EXPERT INITIAL INTERPRETATION OF ADVANCED IMAGING SCANS SIGNIFICANTLY REDUCES DOWNSTREAM MEDICAL COSTS

Monday, October 25, 2010
Vide Lobby (Sheraton Centre Toronto Hotel)
C. Alan Henry, Med Solutions, Franklin, TN
Expert Initial Interpretation of Advanced Imaging Scans Significantly Reduces Downstream Medical Costs

Statement of problem: Purpose: The purpose of this study was to determine if there is a significant correlation between specialized radiologists interpreting advanced imaging studies (magnetic resonance imaging and computed tomography) and certain subsequent medical costs.

Description of the intervention or program: Methods: All patients covered under a  large metropolitan commercial health insurance plan and referred for an advanced imaging study during the period October 2008 to December 2009 were entered into the study.
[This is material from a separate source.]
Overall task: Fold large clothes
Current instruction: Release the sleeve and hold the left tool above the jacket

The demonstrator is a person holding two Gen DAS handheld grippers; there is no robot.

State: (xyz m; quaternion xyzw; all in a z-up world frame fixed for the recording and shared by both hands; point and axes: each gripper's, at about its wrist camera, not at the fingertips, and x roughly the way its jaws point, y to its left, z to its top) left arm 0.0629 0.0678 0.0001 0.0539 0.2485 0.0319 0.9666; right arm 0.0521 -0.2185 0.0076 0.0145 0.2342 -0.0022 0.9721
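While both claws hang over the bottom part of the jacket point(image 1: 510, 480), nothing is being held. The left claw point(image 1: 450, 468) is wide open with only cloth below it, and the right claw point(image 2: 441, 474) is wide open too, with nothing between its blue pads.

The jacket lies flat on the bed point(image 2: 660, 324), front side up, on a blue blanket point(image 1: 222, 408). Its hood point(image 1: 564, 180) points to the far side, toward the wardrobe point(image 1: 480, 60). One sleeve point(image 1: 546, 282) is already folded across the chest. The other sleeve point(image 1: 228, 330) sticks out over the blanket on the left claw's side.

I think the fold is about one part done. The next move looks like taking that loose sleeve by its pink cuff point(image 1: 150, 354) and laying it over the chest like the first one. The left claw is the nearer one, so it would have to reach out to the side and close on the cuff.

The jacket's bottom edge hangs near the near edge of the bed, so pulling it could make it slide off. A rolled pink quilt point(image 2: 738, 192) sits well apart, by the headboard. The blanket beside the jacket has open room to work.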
Patients were encouraged, but not required, to go to a Premerus facility for imaging. Premerus program facility and equipment standards specify that all studies be performed on up-to-date, high-quality equipment by well-trained personnel. Premerus radiologists must meet rigorous requirements and pass a case examination to determine their cognitive and reporting capabilities. During the 15-month period, data for 8,495 non-Premerus and 5,237 Premerus episodes were gathered. The first scan was termed the anchor episode, and all subsequent downstream costs attributable to that episode under the Ingenix Symmetry Episode Treatment Group® (ETG) classification system were aggregated to that scan. Raw claims data were gathered for these patients and classified into episodes using ETG methodology. Medical intensity and costs related to those episodes were calculated and compared for the two groups, including: number of advanced imaging scans per episode; relative costs per episode; complete episode savings; services per episode; inpatient admissions; inpatient length of stay.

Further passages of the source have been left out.